Whoooo! Anime Expo time! Anime Expo is my home con, the one I’ve been going to through thick or through thin since I started going to cons, so I’m pretty used to the landscape. Although it just seems to me that the dealer’s room just gets bigger and bigger each year…

I was only at the con a short time today due to a night class I’m taking and needing to do important things this morning, but here are my highlights of the day.

HIGHLIGHTS:
Bandai Industry Panel- The big news here is that Bandai Entertainment has licensed K-On!, the anime about a musical group of adorable high school girls. I’m sure you’ve heard of it. Bandai is also forming a group of voice actresses/singers to make up the “After School Tea Time” band in the show, much like they did with the ASOS Brigade for their release of The Melancholy of Haruhi Suzumiya. Yeah.

Attendees were also treated to clips of The Melancholy of Haruhi-chan and Nyoro~n Churuya-san, trailers of Bandai’s various Gundam anime and other anime. We also got to hear Christina Vee sing two songs. I’ve personally never heard her sing before, but I figured she must have been sick or something because I wasn’t impressed.

DMP Industry Panel- I was only expecting to go for half of the DMP panel because of my class, but I decided to stay all the way through and it was worth it! They announced a slew of new licenses and gave us some new insight into Emanga.com, their supposed crowdsourcing manga project and a collaboration with Viz.

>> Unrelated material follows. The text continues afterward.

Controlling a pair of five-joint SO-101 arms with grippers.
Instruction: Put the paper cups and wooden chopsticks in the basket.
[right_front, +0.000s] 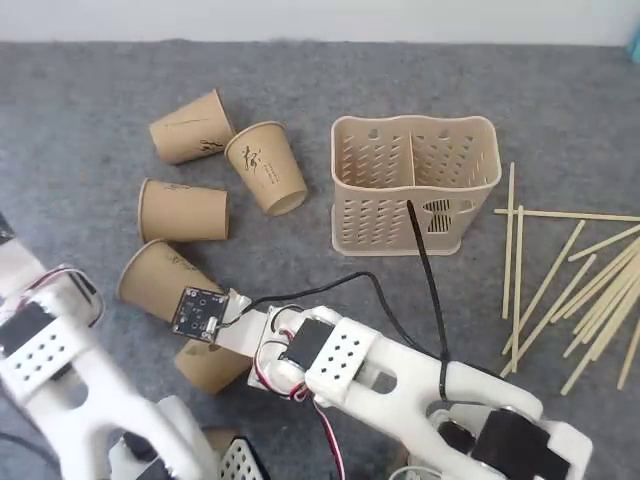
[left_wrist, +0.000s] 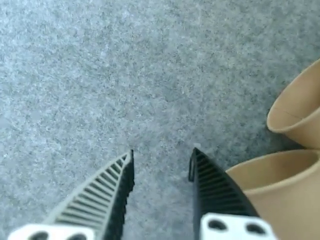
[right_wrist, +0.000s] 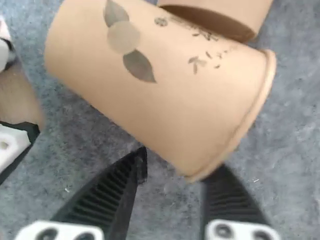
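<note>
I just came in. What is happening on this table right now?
The right arm has its open claw at a paper cup lying on its side, not yet closed on it. The left claw, also open, hangs over bare carpet beside two cups. Other cups lie near the basket, which looks empty, and the chopsticks are scattered on its other side.

light: bright, diffuse, even | shadows: faint, soft-edged, short
</note>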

Their new licenses include:  Gochisosama by CJ Michalski, Boku no Shiru Anata no Hanashi by Tsuta Suzuki, Sabaku no Oujisama by Shushushu Sakurai, Houou Gakuen Misoragumi by Aki Arata, Border and Kusatta Kyo Shino Houteishiki by Kazuma Kodaka, Demon City Shinjuku by Hideyuki Kikuchi, Coundown 7 Days and Replica by Kemuri Karakara

Emanga.com has increased it’s rental times from three days to seven, bringing in gift cards (if you’ve got some yaoi-loving friends… what a perfect gift!), adding at least 30 new titles and including ten titles that will be in both Korean and Chinese! How cool! -Edit: I forgot to include (being rather tired last night) that Nao Yazawa, the creator of Wedding Peach, is creating an exclusive manga for Emanga.com called Mizuki. There is also another manga in the early development stages called Moon & Blood. You can catch Yazawa on her Twitter. She speaks English very very well.-

DMP also announced that they’ll be distributing limited edition Naruto animation cels. But wait, you say, isn’t Naruto animated digitally? Doesn’t Viz own the U.S. rights to Naruto? Like I said earlier, Viz (and Studio Pierrot) are allowing DMP to sell these hand-painted cels. They’re extremely limited in quality so if you are a rabid Naruto fan who MUST have these, catch the DMP booth at Anime Expo or the Viz booth at San Diego Comic-Con.

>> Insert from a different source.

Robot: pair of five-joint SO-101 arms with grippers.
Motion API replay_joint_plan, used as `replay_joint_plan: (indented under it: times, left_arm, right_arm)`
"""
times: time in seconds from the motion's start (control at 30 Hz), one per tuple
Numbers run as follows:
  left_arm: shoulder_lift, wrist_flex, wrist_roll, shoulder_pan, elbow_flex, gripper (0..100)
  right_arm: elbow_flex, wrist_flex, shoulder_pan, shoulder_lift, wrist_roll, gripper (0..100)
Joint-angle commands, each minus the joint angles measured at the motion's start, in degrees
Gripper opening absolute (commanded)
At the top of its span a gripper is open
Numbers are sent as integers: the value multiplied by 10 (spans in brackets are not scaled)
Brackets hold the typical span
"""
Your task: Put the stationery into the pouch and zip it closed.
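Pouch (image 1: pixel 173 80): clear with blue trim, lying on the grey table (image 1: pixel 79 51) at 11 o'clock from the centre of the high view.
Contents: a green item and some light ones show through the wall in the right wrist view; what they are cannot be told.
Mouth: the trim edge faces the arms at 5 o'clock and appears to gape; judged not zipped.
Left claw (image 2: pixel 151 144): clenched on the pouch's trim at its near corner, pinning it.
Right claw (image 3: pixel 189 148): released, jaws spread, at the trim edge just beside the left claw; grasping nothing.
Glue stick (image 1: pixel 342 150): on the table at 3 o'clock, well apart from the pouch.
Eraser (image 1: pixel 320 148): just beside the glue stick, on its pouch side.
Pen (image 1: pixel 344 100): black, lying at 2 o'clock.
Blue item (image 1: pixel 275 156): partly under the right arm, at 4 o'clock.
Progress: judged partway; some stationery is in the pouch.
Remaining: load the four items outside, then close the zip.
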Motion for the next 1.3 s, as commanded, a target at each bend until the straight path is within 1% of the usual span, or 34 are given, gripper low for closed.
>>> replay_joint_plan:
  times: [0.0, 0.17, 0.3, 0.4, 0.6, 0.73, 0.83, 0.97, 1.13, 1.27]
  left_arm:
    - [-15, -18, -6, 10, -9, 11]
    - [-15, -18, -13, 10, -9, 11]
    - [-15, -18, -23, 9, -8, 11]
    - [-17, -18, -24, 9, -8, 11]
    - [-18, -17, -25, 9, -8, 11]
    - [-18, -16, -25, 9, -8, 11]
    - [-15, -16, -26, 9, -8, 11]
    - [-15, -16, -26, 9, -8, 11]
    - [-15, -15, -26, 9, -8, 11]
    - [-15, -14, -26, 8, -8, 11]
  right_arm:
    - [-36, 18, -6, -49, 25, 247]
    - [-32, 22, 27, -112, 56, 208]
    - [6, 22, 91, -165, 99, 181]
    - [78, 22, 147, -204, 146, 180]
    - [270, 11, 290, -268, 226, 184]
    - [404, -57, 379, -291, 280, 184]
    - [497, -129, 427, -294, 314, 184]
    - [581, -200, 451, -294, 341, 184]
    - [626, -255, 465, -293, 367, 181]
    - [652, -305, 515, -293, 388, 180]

During the panel, Gia Manry of Anime News Network asked whether the representatives present could elaborate more on a project that would utilize scanlators to crowdsource the manga translation process and add 1000+ manga online legally. Michelle Mauk explained that the project was a massive undertaking, which was still in the planning stages, and that the concept had been mistaken by many bloggers and news sites. Mauk said that DMP was currently talking with their translators and other staff in order to see what could be done.  It seems to me much like Stu Levy’s comments on a December 2009 TOKYOPOP Insider webcast stating that he would work with scanlators, an idea that was quickly forgotten about and tossed out the window.

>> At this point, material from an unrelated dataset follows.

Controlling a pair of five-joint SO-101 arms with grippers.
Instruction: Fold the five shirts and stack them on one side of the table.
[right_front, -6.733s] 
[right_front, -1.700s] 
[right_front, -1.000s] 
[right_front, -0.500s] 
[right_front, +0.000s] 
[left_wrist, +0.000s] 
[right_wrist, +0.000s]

-Los Angeles Mayor Antonio Villaraigosa visits Anime Expo- DMP’s head of sales caught this image of Villaraigosa entering the exhibit hall (DMP’s booth is right at the front.) I wasn’t there at the time, but I certainly don’t envy anyone who was. Villaraigosa has a sort of sordid past and, well, the dealer’s room was already crowded enough without him and all the entourage/paparazzi/gawkers making it worse. Many who saw the mayor or pictures of him at the con wondered if the SPJA charged him admission and if he used tax-payer money to get in.

-If you looking for good deals on manga, there’s plenty of dealers that are selling manga for $5, including DMP and the newly-formed Manga Factory. I personally liberated quite a few CMX manga and some old Deux and Aurora titles before they disappeared from the racks completely. I also managed to find volume 1 of TOKYOPOP’s Beck manga, a license that was lost to Kodansha.

-I also saw this hilarious Hetalia shirt, which will give me the opportunity to share some excellent personal news with you. After contributing to TOKYOPOP’s upcoming release of Axis Powers: Hetalia, I have been declared the editor of the next volume! In the office that usually means I’ll be editor in perpetuity of the title until I’m no longer working for TP or the series is over. -EDIT: I AM A DUMB BUTT. There was a misunderstanding and I’m not the official editor of Hetalia, I am just working on PART of the editorial process again. DURHUR. I am little bit sad that I’m not the editor, but I know Cindy Suzuki will do an excellent job. Sorry for being a dork and bragging about it left and right! The next sentence is still valid however.- I am personally excited because I just *LOVE* Hetalia. I can’t wait to work on it again!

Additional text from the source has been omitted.